#### TASK INSTRUCTIONS
Show all lines of the entries in which the word "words" is found.

#### DATA UNDER STUDY
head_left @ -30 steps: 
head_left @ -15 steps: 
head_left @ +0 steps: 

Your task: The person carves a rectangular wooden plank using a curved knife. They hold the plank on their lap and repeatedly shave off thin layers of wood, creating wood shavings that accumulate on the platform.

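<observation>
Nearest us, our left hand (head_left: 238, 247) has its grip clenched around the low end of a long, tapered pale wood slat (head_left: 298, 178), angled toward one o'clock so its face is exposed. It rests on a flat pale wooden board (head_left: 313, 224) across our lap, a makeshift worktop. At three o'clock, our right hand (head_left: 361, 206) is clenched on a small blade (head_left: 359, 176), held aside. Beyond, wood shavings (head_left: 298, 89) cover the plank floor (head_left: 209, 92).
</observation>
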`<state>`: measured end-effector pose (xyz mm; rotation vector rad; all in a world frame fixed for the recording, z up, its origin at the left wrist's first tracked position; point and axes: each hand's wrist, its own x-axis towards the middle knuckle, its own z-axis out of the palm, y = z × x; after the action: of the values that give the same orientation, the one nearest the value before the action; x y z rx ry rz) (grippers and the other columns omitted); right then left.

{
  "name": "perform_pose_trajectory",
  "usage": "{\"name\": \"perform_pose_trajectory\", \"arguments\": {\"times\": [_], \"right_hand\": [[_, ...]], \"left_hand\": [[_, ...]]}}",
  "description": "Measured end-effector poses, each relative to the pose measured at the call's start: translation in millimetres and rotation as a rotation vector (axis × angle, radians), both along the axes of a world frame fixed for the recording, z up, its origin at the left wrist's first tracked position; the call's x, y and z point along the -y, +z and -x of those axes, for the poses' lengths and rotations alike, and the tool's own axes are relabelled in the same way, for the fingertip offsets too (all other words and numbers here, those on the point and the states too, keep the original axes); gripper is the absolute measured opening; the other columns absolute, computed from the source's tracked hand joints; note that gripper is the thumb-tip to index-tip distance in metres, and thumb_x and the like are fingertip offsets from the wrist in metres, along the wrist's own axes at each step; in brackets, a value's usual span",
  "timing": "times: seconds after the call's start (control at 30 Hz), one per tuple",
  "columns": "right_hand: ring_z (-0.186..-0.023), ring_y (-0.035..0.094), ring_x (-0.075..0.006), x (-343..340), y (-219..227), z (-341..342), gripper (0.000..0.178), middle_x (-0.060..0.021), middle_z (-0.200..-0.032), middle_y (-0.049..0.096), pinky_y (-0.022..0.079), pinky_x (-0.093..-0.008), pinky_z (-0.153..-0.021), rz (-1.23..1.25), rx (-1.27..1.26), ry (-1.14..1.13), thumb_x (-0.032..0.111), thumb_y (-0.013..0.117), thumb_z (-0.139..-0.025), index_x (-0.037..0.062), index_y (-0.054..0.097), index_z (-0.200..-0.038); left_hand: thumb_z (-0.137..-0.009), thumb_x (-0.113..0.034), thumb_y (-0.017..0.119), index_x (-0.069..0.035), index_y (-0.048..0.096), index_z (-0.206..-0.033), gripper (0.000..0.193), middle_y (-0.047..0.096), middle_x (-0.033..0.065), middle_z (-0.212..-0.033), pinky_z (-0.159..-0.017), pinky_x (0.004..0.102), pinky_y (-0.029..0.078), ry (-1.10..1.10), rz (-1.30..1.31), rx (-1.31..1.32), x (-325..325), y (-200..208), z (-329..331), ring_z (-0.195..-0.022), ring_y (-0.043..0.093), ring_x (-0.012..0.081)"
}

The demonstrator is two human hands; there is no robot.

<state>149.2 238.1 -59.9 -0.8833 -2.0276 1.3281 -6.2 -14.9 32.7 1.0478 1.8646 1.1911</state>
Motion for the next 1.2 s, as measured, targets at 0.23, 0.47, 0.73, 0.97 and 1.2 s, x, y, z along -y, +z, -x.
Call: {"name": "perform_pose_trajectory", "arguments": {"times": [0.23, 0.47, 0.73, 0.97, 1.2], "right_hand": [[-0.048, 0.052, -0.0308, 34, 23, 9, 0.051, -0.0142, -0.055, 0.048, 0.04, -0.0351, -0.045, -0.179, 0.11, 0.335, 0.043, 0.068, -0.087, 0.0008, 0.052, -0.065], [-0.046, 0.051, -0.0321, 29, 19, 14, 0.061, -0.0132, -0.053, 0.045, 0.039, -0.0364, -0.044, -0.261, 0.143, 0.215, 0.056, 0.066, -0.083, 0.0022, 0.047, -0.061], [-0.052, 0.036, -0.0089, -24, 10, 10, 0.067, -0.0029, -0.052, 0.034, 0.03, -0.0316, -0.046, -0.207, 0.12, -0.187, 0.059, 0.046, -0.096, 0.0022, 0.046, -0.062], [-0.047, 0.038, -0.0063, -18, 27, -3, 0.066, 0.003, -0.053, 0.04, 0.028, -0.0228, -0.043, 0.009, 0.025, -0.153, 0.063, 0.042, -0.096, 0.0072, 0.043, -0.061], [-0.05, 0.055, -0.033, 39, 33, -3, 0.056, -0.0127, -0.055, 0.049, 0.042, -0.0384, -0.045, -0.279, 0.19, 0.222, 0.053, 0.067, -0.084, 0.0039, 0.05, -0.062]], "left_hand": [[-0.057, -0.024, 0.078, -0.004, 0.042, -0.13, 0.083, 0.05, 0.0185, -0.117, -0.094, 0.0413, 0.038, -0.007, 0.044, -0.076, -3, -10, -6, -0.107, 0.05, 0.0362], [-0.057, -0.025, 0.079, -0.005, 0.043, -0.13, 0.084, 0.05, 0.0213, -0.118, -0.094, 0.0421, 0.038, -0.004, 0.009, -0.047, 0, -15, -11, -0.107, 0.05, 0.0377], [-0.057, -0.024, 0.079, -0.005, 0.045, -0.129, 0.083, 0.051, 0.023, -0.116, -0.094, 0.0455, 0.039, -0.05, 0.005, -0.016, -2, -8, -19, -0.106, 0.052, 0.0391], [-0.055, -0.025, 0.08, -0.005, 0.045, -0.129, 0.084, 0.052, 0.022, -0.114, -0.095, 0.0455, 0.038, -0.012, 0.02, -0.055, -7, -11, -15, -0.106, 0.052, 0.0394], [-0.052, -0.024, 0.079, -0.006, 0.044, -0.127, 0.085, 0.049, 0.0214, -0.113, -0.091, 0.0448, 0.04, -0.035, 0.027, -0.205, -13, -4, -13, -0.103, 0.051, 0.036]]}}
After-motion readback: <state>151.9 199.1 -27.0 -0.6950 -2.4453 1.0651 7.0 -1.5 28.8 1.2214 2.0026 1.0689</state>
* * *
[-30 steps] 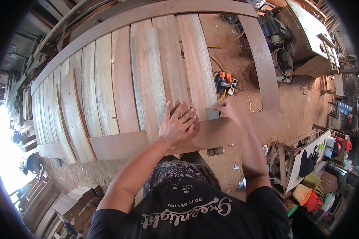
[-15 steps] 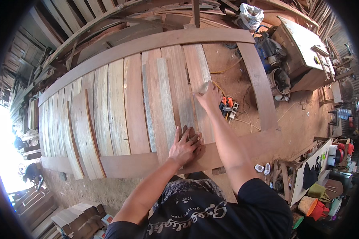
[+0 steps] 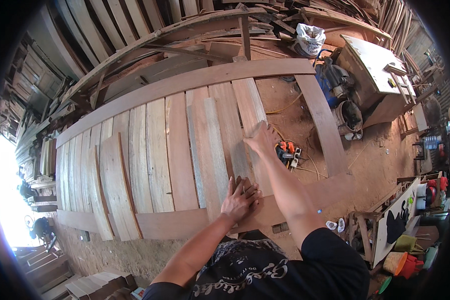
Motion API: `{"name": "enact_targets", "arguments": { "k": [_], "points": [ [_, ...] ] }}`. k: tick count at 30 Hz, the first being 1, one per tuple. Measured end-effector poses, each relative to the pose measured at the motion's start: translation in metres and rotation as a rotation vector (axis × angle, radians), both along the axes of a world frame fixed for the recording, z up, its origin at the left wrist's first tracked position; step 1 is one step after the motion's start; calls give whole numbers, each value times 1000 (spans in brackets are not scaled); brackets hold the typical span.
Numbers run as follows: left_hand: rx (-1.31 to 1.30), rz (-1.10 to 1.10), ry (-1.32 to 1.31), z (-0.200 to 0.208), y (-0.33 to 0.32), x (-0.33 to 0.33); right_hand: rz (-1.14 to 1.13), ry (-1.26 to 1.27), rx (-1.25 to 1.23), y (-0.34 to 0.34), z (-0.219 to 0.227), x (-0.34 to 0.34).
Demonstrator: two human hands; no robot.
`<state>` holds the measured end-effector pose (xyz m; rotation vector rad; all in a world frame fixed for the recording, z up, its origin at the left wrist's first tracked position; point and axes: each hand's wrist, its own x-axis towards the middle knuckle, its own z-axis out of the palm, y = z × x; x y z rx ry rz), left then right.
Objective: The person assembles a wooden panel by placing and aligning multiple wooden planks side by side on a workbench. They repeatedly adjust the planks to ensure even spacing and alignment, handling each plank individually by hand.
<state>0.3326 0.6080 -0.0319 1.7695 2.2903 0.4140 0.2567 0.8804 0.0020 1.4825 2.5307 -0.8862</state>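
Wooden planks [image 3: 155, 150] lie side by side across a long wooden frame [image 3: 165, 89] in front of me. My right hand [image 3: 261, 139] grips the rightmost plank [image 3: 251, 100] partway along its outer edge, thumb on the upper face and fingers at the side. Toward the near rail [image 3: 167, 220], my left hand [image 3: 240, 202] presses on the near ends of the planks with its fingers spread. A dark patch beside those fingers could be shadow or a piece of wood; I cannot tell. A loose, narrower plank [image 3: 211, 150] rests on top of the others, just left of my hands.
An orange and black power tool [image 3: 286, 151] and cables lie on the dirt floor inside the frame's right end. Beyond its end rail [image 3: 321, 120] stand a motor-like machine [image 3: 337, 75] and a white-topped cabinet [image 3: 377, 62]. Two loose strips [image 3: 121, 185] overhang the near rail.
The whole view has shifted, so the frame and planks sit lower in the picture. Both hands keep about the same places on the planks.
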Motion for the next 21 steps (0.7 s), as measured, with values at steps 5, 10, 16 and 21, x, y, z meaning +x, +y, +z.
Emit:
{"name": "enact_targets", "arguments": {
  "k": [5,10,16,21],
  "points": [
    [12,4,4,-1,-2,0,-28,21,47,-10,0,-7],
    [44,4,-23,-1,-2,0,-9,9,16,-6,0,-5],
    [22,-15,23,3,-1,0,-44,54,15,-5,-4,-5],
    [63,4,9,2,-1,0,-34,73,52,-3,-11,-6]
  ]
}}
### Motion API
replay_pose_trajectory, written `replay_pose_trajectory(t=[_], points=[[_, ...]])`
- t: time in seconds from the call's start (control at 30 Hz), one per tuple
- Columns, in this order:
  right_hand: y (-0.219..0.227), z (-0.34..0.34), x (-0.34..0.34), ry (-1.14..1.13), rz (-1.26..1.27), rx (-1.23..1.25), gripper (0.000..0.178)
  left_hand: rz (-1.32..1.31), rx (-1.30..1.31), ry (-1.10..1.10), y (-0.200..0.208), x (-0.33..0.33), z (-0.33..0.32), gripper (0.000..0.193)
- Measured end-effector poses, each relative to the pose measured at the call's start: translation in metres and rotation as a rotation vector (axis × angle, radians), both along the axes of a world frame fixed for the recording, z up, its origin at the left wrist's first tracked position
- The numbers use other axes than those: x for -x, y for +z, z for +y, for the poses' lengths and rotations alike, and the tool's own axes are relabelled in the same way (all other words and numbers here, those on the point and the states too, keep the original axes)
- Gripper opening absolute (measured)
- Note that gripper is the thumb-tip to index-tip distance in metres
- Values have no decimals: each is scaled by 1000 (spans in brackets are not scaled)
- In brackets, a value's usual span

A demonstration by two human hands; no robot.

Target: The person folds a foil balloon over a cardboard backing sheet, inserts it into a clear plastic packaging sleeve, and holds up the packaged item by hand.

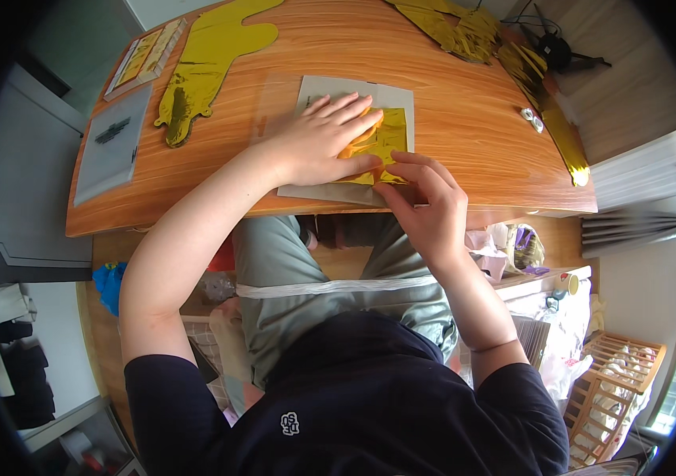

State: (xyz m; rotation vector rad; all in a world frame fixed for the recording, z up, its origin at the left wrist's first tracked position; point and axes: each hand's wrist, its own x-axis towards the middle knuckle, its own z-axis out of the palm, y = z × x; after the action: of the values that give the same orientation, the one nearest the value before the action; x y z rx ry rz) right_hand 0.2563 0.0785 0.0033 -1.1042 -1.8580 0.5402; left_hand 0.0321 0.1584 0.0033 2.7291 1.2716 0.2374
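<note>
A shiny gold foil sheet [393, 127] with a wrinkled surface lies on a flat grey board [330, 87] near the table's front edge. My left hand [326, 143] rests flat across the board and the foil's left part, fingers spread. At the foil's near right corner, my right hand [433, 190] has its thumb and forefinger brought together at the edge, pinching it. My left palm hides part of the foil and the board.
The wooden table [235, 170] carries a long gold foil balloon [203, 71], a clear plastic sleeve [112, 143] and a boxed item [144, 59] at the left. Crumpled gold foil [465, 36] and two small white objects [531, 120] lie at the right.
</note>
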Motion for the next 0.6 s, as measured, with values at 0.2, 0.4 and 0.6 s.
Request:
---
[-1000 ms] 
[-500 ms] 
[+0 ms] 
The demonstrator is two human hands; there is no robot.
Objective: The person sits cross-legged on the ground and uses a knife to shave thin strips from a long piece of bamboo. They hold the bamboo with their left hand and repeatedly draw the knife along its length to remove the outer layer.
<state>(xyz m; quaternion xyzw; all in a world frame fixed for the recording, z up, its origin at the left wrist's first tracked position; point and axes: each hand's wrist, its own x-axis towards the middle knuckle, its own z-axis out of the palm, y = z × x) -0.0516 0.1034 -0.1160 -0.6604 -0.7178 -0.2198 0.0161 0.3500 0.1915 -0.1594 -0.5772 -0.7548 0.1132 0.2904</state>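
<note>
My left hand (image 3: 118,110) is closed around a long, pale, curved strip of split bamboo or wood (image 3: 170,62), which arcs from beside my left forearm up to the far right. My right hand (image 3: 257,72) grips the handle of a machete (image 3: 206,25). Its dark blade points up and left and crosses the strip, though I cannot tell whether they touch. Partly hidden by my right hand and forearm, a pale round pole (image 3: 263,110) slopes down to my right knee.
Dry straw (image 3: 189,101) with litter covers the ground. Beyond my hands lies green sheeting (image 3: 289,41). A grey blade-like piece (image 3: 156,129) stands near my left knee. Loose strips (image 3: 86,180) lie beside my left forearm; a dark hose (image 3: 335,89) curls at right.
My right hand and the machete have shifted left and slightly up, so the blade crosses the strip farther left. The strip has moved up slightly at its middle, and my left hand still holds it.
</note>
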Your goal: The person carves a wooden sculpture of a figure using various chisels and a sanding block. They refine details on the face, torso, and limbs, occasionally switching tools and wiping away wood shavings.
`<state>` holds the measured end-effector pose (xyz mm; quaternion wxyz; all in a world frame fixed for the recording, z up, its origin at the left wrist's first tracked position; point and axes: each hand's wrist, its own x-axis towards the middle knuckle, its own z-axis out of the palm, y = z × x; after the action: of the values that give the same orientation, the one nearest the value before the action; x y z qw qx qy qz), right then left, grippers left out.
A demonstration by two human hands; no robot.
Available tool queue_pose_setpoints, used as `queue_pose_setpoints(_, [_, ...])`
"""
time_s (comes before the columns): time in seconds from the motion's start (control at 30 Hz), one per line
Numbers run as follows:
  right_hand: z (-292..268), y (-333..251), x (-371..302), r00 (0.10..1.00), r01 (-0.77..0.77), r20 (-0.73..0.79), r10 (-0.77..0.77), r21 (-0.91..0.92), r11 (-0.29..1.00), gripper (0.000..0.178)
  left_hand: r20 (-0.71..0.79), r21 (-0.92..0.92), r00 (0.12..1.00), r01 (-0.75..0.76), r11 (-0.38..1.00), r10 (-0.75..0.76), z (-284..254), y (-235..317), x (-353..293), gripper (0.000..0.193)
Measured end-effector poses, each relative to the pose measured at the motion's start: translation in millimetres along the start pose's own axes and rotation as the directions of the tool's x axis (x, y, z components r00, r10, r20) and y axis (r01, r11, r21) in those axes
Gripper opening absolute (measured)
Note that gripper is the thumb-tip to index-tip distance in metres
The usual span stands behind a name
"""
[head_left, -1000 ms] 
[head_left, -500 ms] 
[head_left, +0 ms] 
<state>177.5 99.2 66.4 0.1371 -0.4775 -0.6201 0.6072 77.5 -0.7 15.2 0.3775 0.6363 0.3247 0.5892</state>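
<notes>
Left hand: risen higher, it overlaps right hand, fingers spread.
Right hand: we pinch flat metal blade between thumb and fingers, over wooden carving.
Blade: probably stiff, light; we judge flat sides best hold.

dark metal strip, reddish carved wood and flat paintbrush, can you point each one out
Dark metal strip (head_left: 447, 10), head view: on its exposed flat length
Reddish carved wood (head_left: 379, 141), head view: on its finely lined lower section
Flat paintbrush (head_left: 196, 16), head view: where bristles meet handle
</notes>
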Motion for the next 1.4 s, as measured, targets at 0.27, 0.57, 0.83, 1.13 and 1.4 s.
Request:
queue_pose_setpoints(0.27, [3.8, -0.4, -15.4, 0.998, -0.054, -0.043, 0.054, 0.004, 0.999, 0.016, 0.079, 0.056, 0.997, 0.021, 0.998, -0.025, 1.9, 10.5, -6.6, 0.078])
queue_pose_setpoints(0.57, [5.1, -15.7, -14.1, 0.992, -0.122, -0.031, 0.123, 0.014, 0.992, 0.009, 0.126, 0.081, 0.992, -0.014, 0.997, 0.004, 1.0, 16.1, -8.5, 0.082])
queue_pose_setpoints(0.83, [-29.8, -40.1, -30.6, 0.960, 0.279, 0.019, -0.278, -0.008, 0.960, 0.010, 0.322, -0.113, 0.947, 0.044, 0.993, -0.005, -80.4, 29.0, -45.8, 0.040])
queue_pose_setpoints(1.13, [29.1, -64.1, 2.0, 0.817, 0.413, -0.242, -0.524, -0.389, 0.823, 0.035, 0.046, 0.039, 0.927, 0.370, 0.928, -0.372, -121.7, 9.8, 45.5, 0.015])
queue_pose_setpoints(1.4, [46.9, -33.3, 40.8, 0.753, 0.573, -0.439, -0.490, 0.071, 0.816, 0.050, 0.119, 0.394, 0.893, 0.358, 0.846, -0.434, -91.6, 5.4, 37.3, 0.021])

#### EXERCISE OUTPUT
  "description": "Measured end-effector poses, each relative to the pose measured at the call's start: translation in millimetres and rotation as a rotation vector (axis × angle, radians), both along the axes of a world frame fixed for the recording, z up, its origin at the left wrist's first tracked position; the call's x, y and z point along the -y, +z and -x of those axes, for the poses' lengths and rotations alike, and the tool's own axes are relabelled in the same way, for the fingertip offsets too (all other words and numbers here, those on the point and the states too, keep the original axes); gripper is the absolute measured opening; the other columns absolute, computed from the source's tracked hand joints; note that gripper is the thumb-tip to index-tip distance in metres, and thumb_x and the like are fingertip offsets from the wrist in metres, along the wrist's own axes at each step; in brackets, a value's usual span",
- The numbers use other axes than those: x for -x, y for +z, z for +y, for the poses' lengths and rotations alike, and the tool's own axes are relabelled in the same way (all other words and numbers here, those on the point and the states too, keep the original axes)

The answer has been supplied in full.